*Requirement*.
Would you output all the lines below precisely as they stand, leaving each picture out?
■ ■ ■ ■
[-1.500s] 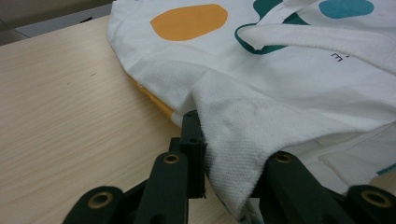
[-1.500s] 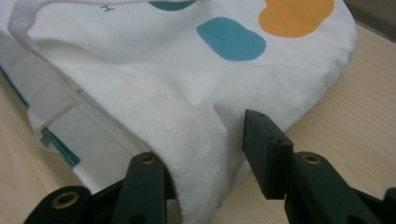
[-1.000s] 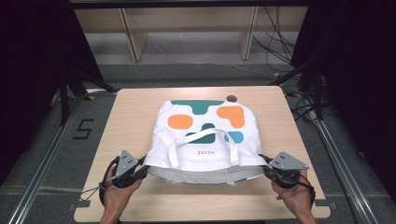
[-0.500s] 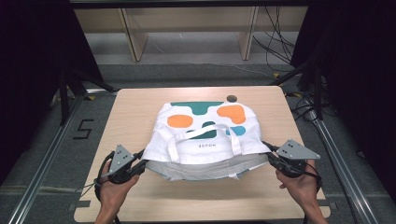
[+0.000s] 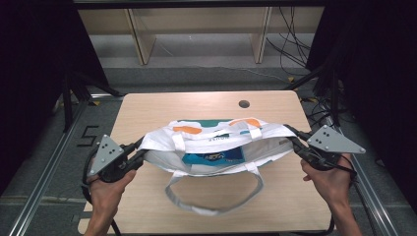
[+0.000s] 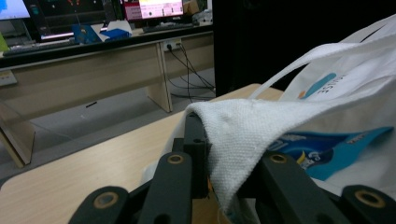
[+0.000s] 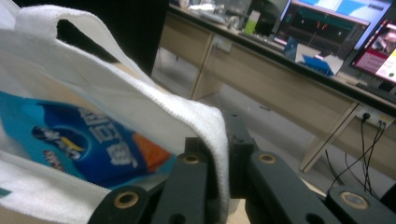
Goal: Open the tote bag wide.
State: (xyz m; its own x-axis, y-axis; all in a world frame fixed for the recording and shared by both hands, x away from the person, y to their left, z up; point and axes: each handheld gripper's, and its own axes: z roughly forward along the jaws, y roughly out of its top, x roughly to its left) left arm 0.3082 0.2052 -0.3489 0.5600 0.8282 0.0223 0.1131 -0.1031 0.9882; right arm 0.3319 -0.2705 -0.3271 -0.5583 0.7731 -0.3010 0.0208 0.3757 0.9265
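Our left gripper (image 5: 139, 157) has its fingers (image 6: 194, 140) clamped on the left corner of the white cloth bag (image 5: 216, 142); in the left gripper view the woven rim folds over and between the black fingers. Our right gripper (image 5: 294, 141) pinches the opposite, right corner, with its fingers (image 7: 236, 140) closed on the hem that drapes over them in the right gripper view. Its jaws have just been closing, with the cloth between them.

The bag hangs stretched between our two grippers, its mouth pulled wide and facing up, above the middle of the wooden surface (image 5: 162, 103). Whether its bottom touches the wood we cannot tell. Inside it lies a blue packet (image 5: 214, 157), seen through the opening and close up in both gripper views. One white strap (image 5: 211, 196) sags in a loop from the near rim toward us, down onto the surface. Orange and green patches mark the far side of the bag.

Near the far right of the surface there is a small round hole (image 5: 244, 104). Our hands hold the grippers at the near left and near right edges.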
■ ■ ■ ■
*Response for this exercise*.
[-1.500s] 
[-1.500s] 
[-1.000s] 
[-0.500s] 
[+0.000s] 
[+0.000s] 
[+0.000s] 
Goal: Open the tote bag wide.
State: (xyz m; its own x-axis, y-axis; all in a world frame fixed for the recording and shared by both hands, x away from the person, y to their left, z up; point and axes: each handheld gripper's, and its own axes: z roughly forward along the jaws, y roughly out of its top, x roughly to its left) left arm 0.3082 0.2052 -0.3489 0.5600 0.8282 0.0223 0.1131 -0.1031 0.9882; right arm 0.3319 -0.2705 -0.3271 -0.5583 0.7731 -0.3010 0.0208 0.3757 0.9265
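Our left gripper (image 5: 139, 157) has its fingers (image 6: 194, 140) clamped on the left corner of the white cloth bag (image 5: 216, 142); in the left gripper view the woven rim folds over and between the black fingers. Our right gripper (image 5: 294, 141) pinches the opposite, right corner, with its fingers (image 7: 236, 140) closed on the hem that drapes over them in the right gripper view. Its jaws have just been closing, with the cloth between them.

The bag hangs stretched between our two grippers, its mouth pulled wide and facing up, above the middle of the wooden surface (image 5: 162, 103). Whether its bottom touches the wood we cannot tell. Inside it lies a blue packet (image 5: 214, 157), seen through the opening and close up in both gripper views. One white strap (image 5: 211, 196) sags in a loop from the near rim toward us, down onto the surface. Orange and green patches mark the far side of the bag.

Near the far right of the surface there is a small round hole (image 5: 244, 104). Our hands hold the grippers at the near left and near right edges.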

Output for the exercise is now complete.